**Goal of the exercise**
Take each line of the material that includes "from" and copy it.
::::::::
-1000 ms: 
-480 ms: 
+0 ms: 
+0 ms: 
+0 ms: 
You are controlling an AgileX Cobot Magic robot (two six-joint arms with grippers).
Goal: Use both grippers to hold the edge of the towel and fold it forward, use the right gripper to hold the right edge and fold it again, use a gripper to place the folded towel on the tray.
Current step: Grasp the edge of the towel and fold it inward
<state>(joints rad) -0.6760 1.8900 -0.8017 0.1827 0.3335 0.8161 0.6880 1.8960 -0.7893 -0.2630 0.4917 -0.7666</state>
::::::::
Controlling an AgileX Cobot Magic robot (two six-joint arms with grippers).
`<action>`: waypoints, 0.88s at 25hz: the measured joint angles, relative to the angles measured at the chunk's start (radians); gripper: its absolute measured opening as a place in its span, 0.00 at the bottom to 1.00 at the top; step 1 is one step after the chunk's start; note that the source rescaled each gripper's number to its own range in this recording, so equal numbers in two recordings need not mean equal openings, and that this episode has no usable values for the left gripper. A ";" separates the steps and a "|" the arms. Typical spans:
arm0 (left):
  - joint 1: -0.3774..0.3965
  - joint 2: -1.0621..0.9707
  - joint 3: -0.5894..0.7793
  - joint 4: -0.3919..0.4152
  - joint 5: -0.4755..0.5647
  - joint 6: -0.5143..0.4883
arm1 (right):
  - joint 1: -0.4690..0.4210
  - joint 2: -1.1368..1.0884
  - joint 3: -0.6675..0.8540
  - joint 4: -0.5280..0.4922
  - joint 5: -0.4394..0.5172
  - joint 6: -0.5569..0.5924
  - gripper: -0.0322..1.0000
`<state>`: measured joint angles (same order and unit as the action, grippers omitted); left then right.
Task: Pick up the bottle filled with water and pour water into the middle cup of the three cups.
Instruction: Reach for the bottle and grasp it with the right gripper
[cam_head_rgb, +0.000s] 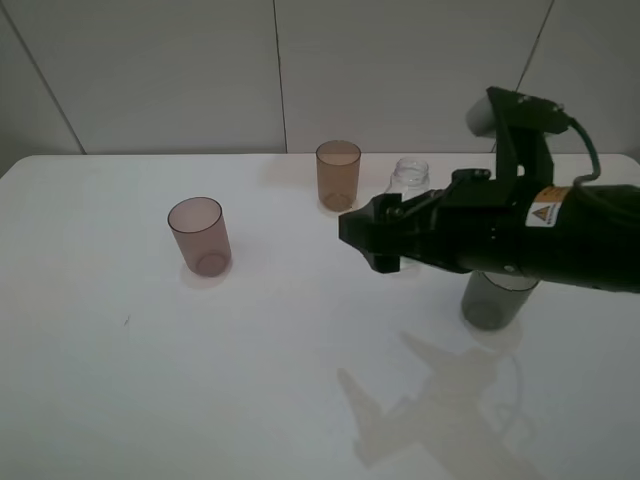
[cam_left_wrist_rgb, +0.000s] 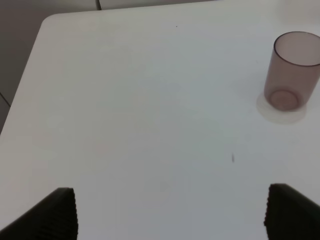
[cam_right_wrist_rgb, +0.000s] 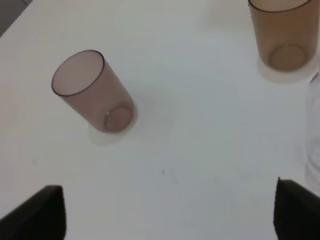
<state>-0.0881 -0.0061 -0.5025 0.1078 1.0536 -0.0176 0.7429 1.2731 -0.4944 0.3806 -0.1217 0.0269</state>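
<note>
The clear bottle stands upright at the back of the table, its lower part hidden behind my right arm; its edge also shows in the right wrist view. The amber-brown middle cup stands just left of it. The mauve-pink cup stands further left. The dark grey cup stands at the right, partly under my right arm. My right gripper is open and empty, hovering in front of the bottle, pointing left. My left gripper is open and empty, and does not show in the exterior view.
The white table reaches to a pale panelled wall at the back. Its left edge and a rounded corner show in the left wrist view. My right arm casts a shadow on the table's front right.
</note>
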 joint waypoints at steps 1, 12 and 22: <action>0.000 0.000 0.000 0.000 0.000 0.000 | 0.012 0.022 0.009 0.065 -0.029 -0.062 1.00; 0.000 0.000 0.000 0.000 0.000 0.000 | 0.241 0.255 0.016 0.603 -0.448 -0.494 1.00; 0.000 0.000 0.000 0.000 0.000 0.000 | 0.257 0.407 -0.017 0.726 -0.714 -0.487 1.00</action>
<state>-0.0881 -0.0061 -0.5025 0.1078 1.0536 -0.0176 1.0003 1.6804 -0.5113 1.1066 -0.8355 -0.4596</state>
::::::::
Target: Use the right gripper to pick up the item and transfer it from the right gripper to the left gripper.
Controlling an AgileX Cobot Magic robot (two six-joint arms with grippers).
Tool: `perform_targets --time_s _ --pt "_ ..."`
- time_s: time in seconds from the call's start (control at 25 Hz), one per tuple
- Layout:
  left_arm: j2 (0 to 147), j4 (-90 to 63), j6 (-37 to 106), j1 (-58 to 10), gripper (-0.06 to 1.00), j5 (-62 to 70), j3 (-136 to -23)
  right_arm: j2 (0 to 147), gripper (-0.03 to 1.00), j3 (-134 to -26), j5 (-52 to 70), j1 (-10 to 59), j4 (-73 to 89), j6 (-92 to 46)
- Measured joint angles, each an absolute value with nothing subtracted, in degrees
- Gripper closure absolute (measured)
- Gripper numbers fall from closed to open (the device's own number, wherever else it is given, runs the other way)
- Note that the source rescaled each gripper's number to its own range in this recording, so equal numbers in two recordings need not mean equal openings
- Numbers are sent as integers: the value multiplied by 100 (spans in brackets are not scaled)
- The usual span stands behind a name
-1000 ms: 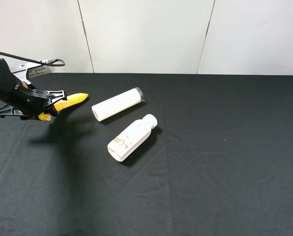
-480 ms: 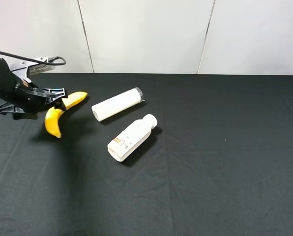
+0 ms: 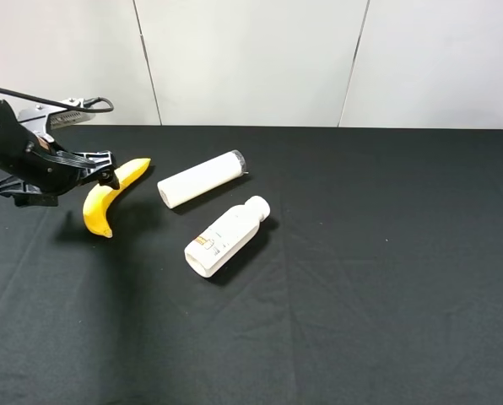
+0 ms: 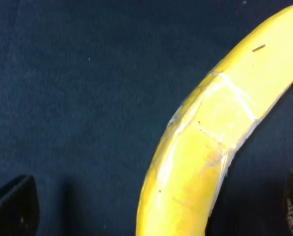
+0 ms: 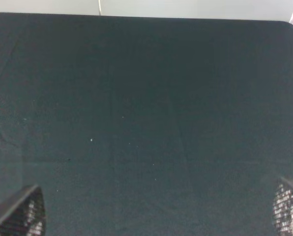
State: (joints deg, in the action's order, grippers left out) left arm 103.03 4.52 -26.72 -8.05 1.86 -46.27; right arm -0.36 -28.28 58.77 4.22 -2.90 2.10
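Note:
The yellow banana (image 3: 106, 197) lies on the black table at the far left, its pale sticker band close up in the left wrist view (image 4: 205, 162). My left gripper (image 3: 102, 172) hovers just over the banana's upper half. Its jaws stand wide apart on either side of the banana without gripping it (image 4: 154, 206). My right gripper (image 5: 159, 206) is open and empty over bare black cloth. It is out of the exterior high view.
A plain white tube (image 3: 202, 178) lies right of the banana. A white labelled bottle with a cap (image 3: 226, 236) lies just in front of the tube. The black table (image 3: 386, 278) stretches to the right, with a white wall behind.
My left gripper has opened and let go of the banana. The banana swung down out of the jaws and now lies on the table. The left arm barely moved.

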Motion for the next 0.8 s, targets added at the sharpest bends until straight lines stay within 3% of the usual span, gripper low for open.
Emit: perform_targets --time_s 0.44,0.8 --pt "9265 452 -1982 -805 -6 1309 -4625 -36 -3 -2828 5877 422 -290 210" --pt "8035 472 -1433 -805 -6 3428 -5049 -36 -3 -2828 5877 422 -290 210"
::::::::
**Answer to this exercise**
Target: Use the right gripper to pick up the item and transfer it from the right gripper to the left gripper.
- time_s: time in seconds from the call's start (control at 25 Hz), one per tuple
- Gripper numbers fall from closed to open (the device's own number, wherever else it is given, runs the other way)

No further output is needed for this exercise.